#### Exercise
Repeat the listing below word for word, leaving nothing out.

-- Opening Marker --

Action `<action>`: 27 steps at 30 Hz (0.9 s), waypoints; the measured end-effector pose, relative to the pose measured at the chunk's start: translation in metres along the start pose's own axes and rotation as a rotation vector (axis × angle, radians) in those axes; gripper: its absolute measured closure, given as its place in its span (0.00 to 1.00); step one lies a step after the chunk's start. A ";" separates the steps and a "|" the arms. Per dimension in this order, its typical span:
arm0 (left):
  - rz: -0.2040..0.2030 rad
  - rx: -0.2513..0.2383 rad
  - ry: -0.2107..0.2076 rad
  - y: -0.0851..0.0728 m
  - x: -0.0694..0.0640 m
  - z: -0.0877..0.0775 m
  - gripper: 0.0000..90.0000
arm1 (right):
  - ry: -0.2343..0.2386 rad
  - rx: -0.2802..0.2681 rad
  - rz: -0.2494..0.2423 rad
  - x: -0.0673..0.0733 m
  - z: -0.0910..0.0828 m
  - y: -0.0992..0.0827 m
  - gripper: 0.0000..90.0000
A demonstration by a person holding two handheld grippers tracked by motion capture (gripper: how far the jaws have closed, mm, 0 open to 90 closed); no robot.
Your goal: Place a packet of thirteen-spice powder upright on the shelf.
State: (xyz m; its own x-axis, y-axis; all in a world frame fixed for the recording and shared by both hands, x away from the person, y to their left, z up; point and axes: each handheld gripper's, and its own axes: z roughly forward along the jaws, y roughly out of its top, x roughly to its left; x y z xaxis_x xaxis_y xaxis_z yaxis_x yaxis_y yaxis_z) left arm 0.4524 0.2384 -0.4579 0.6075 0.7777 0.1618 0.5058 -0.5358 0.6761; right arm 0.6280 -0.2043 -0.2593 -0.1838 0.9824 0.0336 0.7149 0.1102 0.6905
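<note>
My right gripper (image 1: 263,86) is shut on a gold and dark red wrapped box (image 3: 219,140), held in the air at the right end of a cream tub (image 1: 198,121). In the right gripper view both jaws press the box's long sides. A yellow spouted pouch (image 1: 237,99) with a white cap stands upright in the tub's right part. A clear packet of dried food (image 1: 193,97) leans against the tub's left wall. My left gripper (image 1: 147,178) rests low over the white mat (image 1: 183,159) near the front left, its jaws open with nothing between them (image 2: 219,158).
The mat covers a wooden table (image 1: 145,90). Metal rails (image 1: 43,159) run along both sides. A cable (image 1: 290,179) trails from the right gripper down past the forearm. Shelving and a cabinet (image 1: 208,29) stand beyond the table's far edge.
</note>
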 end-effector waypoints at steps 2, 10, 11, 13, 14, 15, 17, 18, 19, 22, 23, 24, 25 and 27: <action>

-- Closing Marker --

#### Response to this task
Action `<action>`: 27 steps at 30 Hz (0.9 s), waypoints; the measured end-effector pose, relative to the pose measured at the chunk's start: translation in metres along the start pose's own axes and rotation as a rotation vector (axis × angle, radians) in those axes; gripper: its absolute measured closure, given as its place in its span (0.00 to 1.00); step one lies a step after the chunk's start. A ";" separates the steps and a "|" the arms. Per dimension in this order, its typical span:
arm0 (left):
  - rz: -0.2040..0.2030 rad
  - rx: -0.2513..0.2383 rad
  - ry: -0.2107..0.2076 rad
  - y: -0.0851..0.0728 m
  - x: -0.0694..0.0640 m
  - z: -0.0877..0.0775 m
  - gripper: 0.0000..90.0000
arm1 (right):
  - ry: -0.2343..0.2386 rad
  - rx: -0.2802..0.2681 rad
  - rz: -0.2494..0.2423 rad
  - x: -0.0673..0.0733 m
  - z: -0.0910..0.0828 m
  - y: -0.0992..0.0827 m
  - gripper: 0.0000..90.0000
A demonstration by a person holding two handheld grippers tracked by motion capture (gripper: how far the jaws have closed, mm, 0 open to 90 closed); no robot.
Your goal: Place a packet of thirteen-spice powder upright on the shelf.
State: (xyz m; its own x-axis, y-axis; all in a world frame fixed for the recording and shared by both hands, x away from the person, y to their left, z up; point and axes: each handheld gripper's, and its own axes: z roughly forward along the jaws, y roughly out of its top, x roughly to its left; x y z xaxis_x xaxis_y xaxis_z yaxis_x yaxis_y yaxis_z) left arm 0.4524 0.2384 -0.4579 0.6075 0.7777 0.1618 0.5058 -0.5358 0.6761; right arm 0.6280 -0.2043 -0.2593 -0.1838 0.9824 0.0336 0.7149 0.1102 0.6905
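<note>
My right gripper (image 1: 263,86) is shut on a gold and dark red wrapped box (image 3: 219,140), held in the air at the right end of a cream tub (image 1: 198,121). In the right gripper view both jaws press the box's long sides. A yellow spouted pouch (image 1: 237,99) with a white cap stands upright in the tub's right part. A clear packet of dried food (image 1: 193,97) leans against the tub's left wall. My left gripper (image 1: 147,178) rests low over the white mat (image 1: 183,159) near the front left, its jaws open with nothing between them (image 2: 219,158).
The mat covers a wooden table (image 1: 145,90). Metal rails (image 1: 43,159) run along both sides. A cable (image 1: 290,179) trails from the right gripper down past the forearm. Shelving and a cabinet (image 1: 208,29) stand beyond the table's far edge.
</note>
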 end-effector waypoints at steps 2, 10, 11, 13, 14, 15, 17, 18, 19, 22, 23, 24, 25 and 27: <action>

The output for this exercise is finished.